Again, what is striking is that these people have families to support and mouths to feed. Borrowing money maybe could prove to be a temporary solution, but until when? Those giving out these loans too may get tired of the constant touching for money. Some inconsiderate people may even say that they should work another job. But, do they realize, that this move will be at the expense of the employees’ health while also making them stay away more from their families.
A third story of delayed salaries was of workers in companies working in government projects. About 50 expatriate workers were on strike because they did not get paid for many months. The Labor Ministry branch in Tabuk succeeded in solving the problem by convincing them to go back to work, according to the report. The ministry then urged these companies not to delay salaries or else all their services with the ministry would be suspended. However, there was no mention of workers getting paid or of measures taken to ensure that this problem does not repeat. What good will come out of suspending a company’s account with the Labor Ministry when the worker is still unpaid?

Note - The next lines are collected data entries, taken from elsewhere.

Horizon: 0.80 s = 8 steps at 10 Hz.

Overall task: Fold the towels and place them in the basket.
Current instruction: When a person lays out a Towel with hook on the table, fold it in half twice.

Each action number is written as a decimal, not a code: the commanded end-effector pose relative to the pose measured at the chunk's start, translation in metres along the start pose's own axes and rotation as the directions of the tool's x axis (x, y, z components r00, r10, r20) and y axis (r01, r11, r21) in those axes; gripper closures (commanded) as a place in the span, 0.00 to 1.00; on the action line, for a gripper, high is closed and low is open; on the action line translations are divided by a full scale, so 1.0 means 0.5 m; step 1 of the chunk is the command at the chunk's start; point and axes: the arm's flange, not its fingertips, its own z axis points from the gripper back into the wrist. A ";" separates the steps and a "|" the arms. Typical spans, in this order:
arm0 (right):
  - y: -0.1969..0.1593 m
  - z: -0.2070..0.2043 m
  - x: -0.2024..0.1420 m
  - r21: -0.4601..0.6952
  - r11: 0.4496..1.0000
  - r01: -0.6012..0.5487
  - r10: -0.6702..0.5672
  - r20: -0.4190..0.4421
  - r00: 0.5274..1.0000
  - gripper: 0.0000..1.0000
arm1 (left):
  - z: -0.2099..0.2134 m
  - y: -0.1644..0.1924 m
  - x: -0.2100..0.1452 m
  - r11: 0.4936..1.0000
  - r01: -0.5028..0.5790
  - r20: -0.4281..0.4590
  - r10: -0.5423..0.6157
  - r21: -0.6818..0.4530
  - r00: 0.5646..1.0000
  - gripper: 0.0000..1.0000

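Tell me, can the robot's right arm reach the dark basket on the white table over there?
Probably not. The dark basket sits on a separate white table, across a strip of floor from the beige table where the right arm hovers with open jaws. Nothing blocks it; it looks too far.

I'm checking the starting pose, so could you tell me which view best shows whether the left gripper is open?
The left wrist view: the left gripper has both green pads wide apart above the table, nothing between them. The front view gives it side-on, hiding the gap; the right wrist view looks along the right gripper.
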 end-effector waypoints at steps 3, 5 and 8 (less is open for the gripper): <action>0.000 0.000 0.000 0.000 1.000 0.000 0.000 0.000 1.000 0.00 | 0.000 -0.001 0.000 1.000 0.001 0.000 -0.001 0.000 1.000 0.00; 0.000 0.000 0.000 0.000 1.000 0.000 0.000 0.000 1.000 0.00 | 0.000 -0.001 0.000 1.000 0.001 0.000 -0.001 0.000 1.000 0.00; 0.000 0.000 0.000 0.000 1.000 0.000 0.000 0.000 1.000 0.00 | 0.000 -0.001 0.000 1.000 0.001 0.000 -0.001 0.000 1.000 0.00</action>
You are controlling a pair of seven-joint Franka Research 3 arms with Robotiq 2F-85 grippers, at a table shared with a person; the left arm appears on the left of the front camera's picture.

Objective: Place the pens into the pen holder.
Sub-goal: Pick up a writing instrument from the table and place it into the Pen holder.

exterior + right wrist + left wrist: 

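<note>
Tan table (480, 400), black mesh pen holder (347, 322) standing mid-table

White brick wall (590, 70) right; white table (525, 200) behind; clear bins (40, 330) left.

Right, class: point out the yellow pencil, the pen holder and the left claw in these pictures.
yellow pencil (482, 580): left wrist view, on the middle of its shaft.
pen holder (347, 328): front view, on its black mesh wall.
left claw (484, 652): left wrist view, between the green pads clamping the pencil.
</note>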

I do not know when this law of imposing fines on offending companies will be implemented but I urge the Labor Ministry to implement it immediately. Such violating companies, after paying the fines, should be named and shamed and banned from operating or given any projects. They should be blacklisted. The fine paid should be distributed equally between the unpaid workers as a punishment for the company. Paying fines is the only thing that would discipline violators as it would pinch them where it will hurt most — their pockets. Unless these rules are implemented with diligence, they are just strong written words.
At present times when countries specify the number of days of unpaid salary needed before a fine can be imposed, Islam was quicker and just and urged all employers to pay before the sweat on the employees’ brow goes dry. We should follow the rules of Islam even before following the rules and regulations by humans.
This issue seems to be a recurrent one, and in the face of such dispassionate action by the companies/ employers, we will keep shedding light on the workers’ plight by keeping on addressing their issues, especially the matter of unpaid salaries until this problem is solved.